/GraphNER

Primary LanguageJupyter Notebook

GraphNER

This repository contains the code for reproducing the preliminary results reported in the paper "Named Entity Recognition as Graph Classification" (currently under review for the ESWC 2021 Poster Track conference).

Overview

The code is organized as notebooks, to be used as follows:

  • final_generate_gazetteers.ipynb: to generate gazeteers from Wikidata (by specifying a list of QIDs corresponding to the entity types that one wishes to extract)
  • edge_list_generation.ipynb: to generate the graph structure to build the graph embeddings; when applied to the ConLL 2003 train dataset, one should get a similar result that this Python dict data structure
  • graph_embeddings_generation.ipynb: to generate node embeddings using of the algorithms (e.g. node2ve, SDNE..) provided by the GEM library
  • node2vec_classification.ipynb: to train a model for the node2vec embeddings
  • transE_classification.ipynb: to train a model for the trans-E embeddings
  • autoencoder_embeddings.ipynb: to generate auto-encoder embeddings from the binary graph representations
  • autoencoder_classification.ipynb: to train a model for the auto-encoder embeddings
  • GCN_classification.ipynb: to train a Graph Convolution Network (based on this architecture)

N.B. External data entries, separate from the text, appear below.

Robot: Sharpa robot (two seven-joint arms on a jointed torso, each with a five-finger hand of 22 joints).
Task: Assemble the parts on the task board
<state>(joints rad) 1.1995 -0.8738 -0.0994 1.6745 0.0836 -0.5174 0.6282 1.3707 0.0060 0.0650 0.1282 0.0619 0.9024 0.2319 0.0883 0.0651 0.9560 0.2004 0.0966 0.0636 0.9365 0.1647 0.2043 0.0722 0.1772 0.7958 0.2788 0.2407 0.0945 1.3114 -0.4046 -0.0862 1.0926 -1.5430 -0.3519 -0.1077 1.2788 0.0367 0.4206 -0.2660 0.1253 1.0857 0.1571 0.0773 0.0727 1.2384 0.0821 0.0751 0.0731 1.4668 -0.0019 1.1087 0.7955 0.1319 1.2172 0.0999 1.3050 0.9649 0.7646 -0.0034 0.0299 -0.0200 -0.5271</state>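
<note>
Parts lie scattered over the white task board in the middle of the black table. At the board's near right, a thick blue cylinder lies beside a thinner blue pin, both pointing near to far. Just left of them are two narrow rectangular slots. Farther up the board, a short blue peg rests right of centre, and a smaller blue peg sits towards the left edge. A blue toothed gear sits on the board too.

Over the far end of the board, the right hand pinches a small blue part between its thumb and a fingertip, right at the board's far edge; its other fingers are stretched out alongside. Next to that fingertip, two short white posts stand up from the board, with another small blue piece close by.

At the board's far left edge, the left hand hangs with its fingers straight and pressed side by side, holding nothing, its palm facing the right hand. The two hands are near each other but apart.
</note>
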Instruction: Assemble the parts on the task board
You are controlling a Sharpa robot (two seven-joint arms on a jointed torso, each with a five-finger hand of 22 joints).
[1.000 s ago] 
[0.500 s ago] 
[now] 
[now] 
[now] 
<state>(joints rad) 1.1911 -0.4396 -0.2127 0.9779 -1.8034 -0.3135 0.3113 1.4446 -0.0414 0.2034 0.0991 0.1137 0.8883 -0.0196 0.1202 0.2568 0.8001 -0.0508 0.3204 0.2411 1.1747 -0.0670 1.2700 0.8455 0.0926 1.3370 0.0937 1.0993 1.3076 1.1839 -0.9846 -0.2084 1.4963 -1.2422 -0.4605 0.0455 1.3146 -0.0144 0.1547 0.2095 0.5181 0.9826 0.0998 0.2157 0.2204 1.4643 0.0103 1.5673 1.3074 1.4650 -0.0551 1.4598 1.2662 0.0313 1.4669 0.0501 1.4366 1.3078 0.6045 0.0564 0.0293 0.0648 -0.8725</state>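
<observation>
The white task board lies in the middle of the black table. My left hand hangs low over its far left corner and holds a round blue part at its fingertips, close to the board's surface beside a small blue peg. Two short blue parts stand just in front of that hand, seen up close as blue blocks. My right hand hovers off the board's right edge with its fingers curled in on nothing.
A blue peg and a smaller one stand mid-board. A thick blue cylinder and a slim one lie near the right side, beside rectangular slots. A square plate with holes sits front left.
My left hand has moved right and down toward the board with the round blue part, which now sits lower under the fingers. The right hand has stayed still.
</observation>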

The code will be streamlined into stand-alone configurable scripts and fully documented soon.

Required modules

⚠️ This code runs on a CUDA11.0-enabled GPU, please install the compatible version of the modules for your hardware.

Results

The table below shows the best performance of different models on the validation set (dev) of CoNLL-2003

Method Accuracy Micro-F1 Macro-F1
Auto-encoder 91.8 91.5 71.7
Node2Vec 93.8 94.1 82.1
Trans-E 94.1 93.6 78.8
GCN 96.5 96.5 88.8

As for test set performance:

Method Micro-F1 Macro-F1
Auto-encoder 91.5 70.4
Node2Vec 91.1 72.6
Trans-E 91.9 74.5
GCN 94.1 81.0
LUKE 94.3